▶ Work required
The count of lines below that include the string "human" is the whole answer.
· · · ·
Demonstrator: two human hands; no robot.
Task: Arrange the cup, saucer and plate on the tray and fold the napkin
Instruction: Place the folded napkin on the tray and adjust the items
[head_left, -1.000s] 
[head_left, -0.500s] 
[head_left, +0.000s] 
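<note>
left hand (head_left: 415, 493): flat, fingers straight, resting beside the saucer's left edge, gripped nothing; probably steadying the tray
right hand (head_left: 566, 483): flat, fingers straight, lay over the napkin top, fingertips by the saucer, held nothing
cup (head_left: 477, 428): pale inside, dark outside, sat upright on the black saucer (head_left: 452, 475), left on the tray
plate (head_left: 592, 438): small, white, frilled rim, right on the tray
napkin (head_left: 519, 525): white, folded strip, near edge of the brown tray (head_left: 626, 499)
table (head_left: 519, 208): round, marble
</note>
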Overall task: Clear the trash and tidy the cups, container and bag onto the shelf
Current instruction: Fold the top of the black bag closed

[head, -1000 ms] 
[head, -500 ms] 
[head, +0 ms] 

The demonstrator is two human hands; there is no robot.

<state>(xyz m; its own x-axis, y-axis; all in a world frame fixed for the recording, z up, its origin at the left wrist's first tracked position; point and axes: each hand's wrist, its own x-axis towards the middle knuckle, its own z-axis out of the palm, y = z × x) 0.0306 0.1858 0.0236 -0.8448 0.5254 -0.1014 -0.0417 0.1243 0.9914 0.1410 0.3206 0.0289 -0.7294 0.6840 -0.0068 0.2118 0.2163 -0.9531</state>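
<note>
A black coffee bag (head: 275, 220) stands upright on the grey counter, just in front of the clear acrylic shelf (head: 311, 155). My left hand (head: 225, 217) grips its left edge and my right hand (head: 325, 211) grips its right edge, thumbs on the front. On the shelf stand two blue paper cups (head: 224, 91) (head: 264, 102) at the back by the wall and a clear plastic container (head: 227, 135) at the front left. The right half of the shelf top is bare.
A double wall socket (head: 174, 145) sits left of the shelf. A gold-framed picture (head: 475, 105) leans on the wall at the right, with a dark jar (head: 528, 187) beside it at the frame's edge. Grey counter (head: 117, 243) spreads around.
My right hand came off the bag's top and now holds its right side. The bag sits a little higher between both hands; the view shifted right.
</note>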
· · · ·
▶ Solution for this exercise
2